Provérbios 2,1-9 ; Sal 33, 2-11 ; Mateus 19, 27-29
CAVA COMO QUEM PROCURA UM TESOURO (Provérbios 2,1-9). O mestre sábio dos Provérbios convida-nos a escavar para encontrarmos o tesouro da sabedoria. É a sabedoria humana, fruto da experiência e da reflexão, a que ele se refere, mas pressentindo já que, mais além, há um outro tesouro. Neste pequeno texto, o termo “inteligência” e os seus derivados repetem-se cinco vezes, traduzidos por “verdade, discernimento, compreender”. O enquadramento é eloquente : Sabedoria, discernimento, conhecimento de Deus, mas tam-bém justiça, rectidão e integridade. A escolha deste texto para a festa de Bento, que legislou para os monges e cuja influência sobre o cristianismo ocidental foi considerável, é porque a sabedoria de S.Bento é a do Evangelho: “Cava como quem busca um tesouro, onde Bento te indica, e encontrarás;tu alcançarás o conhecimento de Deus, riqueza escondida aos olhos deste mundo”. O mestre sábio diz-nos que o acesso a Deus não se alcança por um legalismo rigoroso nem por uma confi-ança cega e irreflectida. Quem busca Deus com temor e respeito deve fazê-lo usando toda a sua inteligência, que o levará a seguir um caminho recto e justo. A busca de Deus passa por um discernimento, atento e rigoroso, que se inscreve na vida.

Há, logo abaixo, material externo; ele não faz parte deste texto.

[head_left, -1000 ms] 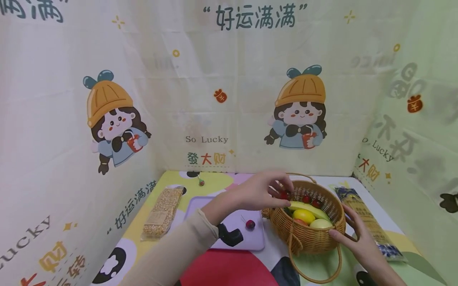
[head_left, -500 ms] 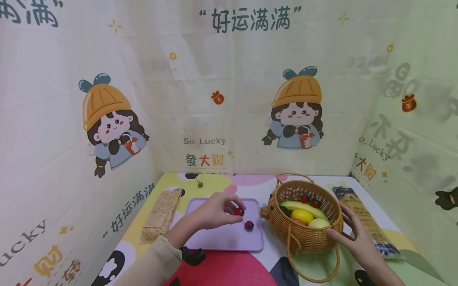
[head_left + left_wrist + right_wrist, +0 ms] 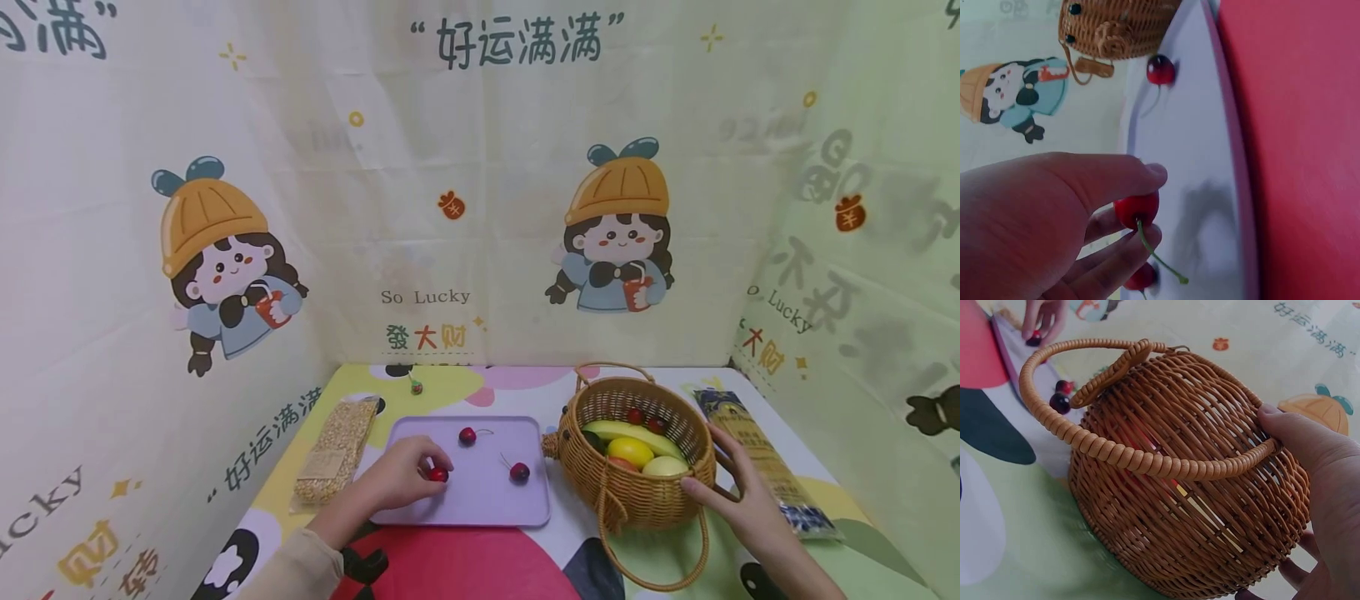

OLHAR O PAI COM OS OLHOS DE JESUS (Mat.19,27-29). Hoje, Jesus apresenta-nos um pedaço particularmente admirável do tesouro cujos mil reflexos devemos contemplar, e que está bem integrado no espírito paradoxal dO Evangelho : deixar tudo por Sua causa… Sim!, mas para tudo reencontrar n’Ele, purificado, desembaraçado de qualquer egoísmo, livre dos narcisismos que corrompem o amor que aspira à pureza total. “Cava, como quem procura um tesouro !” Não temos nada mais importante a fazer na nossa vida. S. Bento, como os outros santos, passou a vida na terra a fazer isto mesmo. Será assim que também nós descobriremos maravilhados que tudo – incluindo os afectos mais queridos – tem a sua origem no coração de Deus: fonte que jamais se esgota. Se a Igreja recebe a vida consagrada, e a vida contemplativa em particular, como frutos extraordinários dO Espírito, é por eles serem sinal do amor dO Senhor pelo Seu povo. O contemplativo deixa tudo para olhar O Pai como Jesus, com um olhar que transforma todas as relações.